• **Task to carry out**: Each line in the entries that has the word "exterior" has to be copied.

• **Data extract**:
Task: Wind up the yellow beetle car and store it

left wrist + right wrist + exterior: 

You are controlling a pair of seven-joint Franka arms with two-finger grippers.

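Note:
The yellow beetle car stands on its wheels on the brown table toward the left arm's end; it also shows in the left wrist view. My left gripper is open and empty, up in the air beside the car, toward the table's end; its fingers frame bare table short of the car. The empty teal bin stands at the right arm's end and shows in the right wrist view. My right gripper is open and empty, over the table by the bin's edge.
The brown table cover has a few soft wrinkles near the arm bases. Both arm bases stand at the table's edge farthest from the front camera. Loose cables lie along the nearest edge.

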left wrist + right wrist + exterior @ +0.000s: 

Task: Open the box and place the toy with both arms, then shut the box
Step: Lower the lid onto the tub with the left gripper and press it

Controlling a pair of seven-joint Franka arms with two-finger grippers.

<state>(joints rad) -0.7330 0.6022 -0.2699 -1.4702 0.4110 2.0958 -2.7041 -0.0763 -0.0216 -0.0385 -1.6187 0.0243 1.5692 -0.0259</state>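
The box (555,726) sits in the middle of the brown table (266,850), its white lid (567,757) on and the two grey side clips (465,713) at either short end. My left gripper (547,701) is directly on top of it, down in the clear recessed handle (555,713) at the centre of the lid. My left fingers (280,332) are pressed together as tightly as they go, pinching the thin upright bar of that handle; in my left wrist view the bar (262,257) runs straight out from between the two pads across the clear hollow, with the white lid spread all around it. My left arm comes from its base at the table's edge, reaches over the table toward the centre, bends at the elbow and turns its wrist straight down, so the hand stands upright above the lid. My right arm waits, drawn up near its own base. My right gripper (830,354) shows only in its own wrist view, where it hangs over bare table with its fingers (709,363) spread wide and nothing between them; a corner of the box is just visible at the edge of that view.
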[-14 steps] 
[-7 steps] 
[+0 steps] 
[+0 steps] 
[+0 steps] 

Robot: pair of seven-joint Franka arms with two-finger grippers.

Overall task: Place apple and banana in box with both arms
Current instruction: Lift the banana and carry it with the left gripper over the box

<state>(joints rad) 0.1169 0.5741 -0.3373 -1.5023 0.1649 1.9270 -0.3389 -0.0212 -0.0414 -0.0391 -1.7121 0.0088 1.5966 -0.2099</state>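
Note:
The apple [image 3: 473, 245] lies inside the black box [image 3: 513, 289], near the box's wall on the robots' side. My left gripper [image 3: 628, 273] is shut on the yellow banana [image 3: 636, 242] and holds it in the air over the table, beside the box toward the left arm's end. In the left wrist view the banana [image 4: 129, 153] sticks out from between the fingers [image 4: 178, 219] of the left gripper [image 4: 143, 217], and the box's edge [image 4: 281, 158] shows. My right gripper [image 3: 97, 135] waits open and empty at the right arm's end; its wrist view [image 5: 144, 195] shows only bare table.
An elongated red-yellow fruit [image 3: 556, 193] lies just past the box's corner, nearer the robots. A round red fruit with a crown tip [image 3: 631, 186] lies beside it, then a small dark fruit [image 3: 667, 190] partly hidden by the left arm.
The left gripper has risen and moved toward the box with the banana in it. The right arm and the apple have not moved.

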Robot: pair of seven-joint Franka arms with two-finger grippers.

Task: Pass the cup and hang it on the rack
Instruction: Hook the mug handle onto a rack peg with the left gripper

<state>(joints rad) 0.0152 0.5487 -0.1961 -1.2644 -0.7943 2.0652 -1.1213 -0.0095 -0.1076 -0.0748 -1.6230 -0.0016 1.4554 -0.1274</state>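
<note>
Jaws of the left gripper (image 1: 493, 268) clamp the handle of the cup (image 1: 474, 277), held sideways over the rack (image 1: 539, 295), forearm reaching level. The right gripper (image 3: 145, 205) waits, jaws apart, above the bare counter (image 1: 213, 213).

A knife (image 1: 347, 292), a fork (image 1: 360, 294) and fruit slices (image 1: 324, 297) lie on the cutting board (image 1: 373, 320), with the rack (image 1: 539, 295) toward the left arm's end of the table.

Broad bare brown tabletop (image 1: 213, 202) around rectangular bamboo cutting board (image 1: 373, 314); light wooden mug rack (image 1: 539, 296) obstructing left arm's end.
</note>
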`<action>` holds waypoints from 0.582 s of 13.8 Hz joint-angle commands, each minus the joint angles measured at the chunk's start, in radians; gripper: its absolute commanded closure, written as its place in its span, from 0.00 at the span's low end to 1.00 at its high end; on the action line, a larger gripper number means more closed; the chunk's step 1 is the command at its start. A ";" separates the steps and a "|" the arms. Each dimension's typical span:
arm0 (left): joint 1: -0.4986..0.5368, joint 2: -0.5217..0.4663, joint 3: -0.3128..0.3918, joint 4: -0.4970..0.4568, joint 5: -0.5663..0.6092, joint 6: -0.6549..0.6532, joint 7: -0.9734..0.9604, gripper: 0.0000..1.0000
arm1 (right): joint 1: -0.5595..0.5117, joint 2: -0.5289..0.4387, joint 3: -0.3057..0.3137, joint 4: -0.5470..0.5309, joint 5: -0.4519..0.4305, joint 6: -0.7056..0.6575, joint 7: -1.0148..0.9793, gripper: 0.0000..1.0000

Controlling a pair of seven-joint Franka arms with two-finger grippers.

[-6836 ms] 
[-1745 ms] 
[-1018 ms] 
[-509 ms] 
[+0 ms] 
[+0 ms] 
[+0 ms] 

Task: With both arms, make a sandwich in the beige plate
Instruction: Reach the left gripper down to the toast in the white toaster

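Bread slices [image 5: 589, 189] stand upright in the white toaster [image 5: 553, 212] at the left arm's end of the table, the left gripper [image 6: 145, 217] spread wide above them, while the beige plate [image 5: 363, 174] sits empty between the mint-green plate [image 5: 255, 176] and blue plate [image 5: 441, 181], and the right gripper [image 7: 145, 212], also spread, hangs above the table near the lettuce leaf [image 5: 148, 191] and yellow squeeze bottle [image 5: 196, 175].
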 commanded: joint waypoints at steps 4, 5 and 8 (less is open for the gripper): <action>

• **Output of the exercise**:
left wrist + right wrist + exterior: 
left wrist + right wrist + exterior @ +0.000s: 

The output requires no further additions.